Eka, built by CRL, Pune is the world’s 4th fastest supercomputer, and the fastest one that didn’t use government funding. This is the same supercomputer referenced in Yahoo!’s recent announcement about cloud computing research at the Hadoop Summit. This article describes some of the technical details of Eka’s design and implementation. It is based on a presentation by the Eka architects conducted by CSI Pune and MCCIA Pune.
The most important decision in building a massively parallel supercomputer is the design of how the different nodes (i.e. processors) of the system are connected together. If all nodes are connected to each other, parallel applications scale really well (linear speedup), because communication between nodes is direct and has no bottlenecks. But unfortunately, building larger and larger such systems (i.e. ones with more and more nodes) becomes increasingly difficult and expensive because the complexity of the interconnect increases as n2. To avoid this, supercomputers have typically used sparse interconnect topologies like Star, Ring, Torus (e.g. IBM’s Blue Gene/L), or hypercube (Cray). These are more scalable as far as building the interconnect for really large numbers of nodes is concerned. However, the downside is that nodes are not directly connected to each other and messages have to go through multiple hops before reaching the destination. Here, unless the applications are designed very carefully to reduce message exchanges between different nodes (especially those that are not directly connected to each other), the interconnect becomes a bottleneck for application scaling.
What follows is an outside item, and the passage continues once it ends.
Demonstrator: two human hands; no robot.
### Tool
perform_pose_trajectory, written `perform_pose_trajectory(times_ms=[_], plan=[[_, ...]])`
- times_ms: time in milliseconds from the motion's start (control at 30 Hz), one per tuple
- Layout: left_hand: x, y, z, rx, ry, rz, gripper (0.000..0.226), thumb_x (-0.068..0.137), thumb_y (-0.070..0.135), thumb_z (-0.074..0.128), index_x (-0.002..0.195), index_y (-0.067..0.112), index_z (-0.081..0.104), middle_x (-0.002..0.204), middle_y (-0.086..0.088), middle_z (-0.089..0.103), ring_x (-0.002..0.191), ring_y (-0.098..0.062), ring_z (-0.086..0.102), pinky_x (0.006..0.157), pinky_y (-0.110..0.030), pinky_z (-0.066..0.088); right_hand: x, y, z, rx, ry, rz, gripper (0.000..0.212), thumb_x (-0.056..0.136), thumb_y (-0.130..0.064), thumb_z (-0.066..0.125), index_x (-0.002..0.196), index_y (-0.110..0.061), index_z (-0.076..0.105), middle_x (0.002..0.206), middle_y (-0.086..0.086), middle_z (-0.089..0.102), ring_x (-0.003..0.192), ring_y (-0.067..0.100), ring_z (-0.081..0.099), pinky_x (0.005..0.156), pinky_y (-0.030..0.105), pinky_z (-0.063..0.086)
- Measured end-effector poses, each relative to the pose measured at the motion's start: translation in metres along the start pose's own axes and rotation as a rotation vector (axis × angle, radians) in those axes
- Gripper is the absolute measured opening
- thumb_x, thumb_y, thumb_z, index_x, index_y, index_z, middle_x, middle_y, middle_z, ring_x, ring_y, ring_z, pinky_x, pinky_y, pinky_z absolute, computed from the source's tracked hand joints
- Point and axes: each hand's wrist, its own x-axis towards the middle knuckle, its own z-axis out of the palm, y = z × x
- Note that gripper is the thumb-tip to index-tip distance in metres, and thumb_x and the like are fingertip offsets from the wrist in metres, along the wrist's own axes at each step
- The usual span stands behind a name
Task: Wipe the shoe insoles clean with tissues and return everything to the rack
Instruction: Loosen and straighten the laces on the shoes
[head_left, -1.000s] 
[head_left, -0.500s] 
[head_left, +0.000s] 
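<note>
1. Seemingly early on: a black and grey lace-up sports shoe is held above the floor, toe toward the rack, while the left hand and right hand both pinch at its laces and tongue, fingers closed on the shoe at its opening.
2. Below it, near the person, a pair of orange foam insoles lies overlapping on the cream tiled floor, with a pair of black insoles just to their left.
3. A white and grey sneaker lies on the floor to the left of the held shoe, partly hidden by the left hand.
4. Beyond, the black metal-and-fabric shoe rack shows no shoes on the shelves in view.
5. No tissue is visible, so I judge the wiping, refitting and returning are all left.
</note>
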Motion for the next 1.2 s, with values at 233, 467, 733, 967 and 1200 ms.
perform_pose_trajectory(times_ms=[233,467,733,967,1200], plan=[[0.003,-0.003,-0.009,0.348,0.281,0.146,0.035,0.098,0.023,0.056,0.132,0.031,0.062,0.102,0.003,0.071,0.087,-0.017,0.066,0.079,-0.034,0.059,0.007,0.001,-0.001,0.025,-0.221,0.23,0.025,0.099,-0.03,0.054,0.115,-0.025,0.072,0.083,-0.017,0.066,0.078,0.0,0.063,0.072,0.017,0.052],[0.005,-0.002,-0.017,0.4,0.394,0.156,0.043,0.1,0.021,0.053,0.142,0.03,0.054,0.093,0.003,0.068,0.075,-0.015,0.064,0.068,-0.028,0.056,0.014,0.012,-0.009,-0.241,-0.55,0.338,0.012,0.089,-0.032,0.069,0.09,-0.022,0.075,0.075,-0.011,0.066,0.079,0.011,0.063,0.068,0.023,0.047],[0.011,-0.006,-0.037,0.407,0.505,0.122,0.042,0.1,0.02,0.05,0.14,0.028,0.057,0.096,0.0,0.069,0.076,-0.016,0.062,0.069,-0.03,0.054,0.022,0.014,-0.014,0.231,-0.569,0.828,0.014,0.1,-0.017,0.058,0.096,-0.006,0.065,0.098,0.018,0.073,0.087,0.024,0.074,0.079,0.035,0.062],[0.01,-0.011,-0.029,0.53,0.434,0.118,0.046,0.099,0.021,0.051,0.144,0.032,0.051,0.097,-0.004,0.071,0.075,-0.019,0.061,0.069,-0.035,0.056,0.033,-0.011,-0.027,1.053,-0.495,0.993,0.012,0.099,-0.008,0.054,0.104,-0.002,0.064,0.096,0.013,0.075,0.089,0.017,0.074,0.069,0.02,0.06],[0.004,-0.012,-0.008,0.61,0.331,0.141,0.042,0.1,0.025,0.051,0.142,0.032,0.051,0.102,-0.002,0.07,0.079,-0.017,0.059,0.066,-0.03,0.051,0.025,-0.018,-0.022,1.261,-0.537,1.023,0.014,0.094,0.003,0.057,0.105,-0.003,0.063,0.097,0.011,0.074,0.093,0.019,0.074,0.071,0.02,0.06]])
In contrast to those systems, Eka uses an interconnect designed using concepts from projective geometry. The details of the interconnect are beyond the scope of this article. (Translation: I did not understand the really complex mathematics that goes on in those papers. Suffice it to say that before they are done, fairly obscure branches of mathematics get involved. However, one of these days, I am hoping to write a fun little article on how a cute little mathematical concept called Perfect Difference Sets (first described in 1938) plays an important role in designing supercomputer interconnects over 50 years later. Motivated readers are encouraged to try and see the connection.)
To simplify – Eka uses an interconnect based on Projective Geometry concepts. This interconnect gives linear speedup for applications but the complexity of building the interconnect increases only near-linearly.
The upshot of this is that to achieve a given application speed (i.e. number of Teraflops), Eka ends up using fewer nodes than its compatriots. This means it that it costs less and uses less power, both of which are major problems that need to be tackled in designing a supercomputer.
A computer that includes 1000s of processors, 1000s of disks, and 1000s of network elements soon finds itself on the wrong side of the law of probability as far as failures are concerned. If one component of a system has a MTBF (mean time between failures) of 10000 hours, and the system has 3000 components, then you can start expecting things to fail once every 10 hours. (I know that the math in that sentence is probably not accurate, but ease of understanding trumps accuracy in most cases.)
If an application is running on 500 nodes, and has been running for the last 20 hours, and one of the nodes fails, the entire application has to be restarted from scratch. And this happens often, especially before an important deadline.
A simple solution is to save the state of the entire application every 15 minutes. This is called checkpointing. When there is a failure, the system is restarted from the last checkpoint and hence ends up losing only 15 minutes of work. While this works well enough, it can get prohibitively expensive. If you spend 5 minutes out of every 15 minutes in checkpointing your application, then you’ve effectively reduced the capacity of your supercomputer by 33%. (Another way of saying the same thing is that you’ve increased your budget by 50%.)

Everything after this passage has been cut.